Theory, then, is clear - which is unusual. What's not so clear is the precise quantification of it. We've never left the EU before, so we've no precedent for gauging the effect of this sort of uncertainty. This problem is magnified by the fact that, traditionally, downturns are about what happens to a minority of companies. The vast majority of companies don't export, so the question is: by how much will a few companies respond to uncertainty? Such a question can't be answered precisely.

It is, however, reasonable to suppose that sterling's fall might not fully offset the dampening effect of uncertainty. This is because its impact in boosting exports has been weak in the past. We know this not just from econometric evidence (the Office for Budget Responsibility estimates that a 10 per cent fall in relative prices raises exports by only 4.1 per cent after two years) but from casual observation: sterling's slump in 2008-09 did only little to support exports.

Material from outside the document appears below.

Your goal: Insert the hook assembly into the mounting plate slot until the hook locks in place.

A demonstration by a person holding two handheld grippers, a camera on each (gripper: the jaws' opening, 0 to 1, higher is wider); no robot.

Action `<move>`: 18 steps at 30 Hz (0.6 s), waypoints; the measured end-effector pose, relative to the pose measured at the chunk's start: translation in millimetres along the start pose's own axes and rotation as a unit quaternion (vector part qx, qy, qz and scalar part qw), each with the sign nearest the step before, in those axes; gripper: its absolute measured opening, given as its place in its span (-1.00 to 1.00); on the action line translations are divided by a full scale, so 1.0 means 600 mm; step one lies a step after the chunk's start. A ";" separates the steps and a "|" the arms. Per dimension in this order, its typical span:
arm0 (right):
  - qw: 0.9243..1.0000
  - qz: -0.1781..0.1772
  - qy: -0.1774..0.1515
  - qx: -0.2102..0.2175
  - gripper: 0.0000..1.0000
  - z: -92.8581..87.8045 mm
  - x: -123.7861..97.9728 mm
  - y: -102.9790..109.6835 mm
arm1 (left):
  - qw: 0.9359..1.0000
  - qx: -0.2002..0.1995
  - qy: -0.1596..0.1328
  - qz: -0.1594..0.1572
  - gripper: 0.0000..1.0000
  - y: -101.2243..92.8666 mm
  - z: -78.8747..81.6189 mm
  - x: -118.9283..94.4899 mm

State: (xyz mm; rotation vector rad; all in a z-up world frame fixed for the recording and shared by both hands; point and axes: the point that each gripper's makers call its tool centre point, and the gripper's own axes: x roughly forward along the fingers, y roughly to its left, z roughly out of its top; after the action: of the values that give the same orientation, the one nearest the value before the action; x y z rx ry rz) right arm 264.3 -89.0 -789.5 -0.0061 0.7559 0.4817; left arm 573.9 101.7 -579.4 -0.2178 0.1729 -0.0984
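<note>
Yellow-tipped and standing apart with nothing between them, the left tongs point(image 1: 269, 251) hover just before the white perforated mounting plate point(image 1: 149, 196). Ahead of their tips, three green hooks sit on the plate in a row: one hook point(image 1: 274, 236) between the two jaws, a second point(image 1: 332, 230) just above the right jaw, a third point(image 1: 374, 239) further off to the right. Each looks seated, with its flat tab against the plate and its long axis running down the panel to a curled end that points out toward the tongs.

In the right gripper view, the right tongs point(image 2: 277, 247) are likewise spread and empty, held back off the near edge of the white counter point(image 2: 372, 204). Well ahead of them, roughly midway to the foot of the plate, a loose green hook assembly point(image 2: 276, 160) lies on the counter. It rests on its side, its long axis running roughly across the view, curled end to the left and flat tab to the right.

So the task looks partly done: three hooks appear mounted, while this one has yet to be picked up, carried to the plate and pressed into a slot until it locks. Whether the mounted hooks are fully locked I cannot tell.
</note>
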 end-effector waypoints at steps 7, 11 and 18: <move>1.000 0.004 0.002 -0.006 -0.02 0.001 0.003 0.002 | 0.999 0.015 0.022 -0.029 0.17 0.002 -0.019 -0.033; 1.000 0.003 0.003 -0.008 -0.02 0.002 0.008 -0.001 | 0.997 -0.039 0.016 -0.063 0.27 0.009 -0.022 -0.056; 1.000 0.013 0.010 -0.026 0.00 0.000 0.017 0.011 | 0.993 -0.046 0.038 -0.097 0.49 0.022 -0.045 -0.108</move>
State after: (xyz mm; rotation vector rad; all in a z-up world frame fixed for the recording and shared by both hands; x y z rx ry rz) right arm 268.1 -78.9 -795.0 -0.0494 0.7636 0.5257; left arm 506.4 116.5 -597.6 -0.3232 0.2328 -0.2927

And this effect might well be mitigated by the fact that a weaker pound - insofar as it is passed on to customers which won't wholly be the case - will raise import prices and cut spending power. The Confederation of British Industry's Anna Leach recently warned that this will lead to lower consumer spending. In fact, the recent strength of retail sales might be consistent with this: customers are buying goods to beat possible price rises.

But there's something else. Since June, we've learned that Brexit won't happen for a few years. This has reduced uncertainty about shorter-duration assets, which means companies can safely buy these: they can invest in, say, software or machine parts that'll be obsolete or worn out in two or three years anyway. But it means uncertainty does affect longer-lasting assets such as buildings.

And this is exactly what's happening. Purchasing managers report that orders have risen in manufacturing, but are still falling in construction.

The fact that economists are revising up their near-term projections does not mean the basic economics of Brexit was wrong. All it tells us is that attempts at precise unconditional forecasts often bring the economics profession into disrepute. But then, we've known this for years.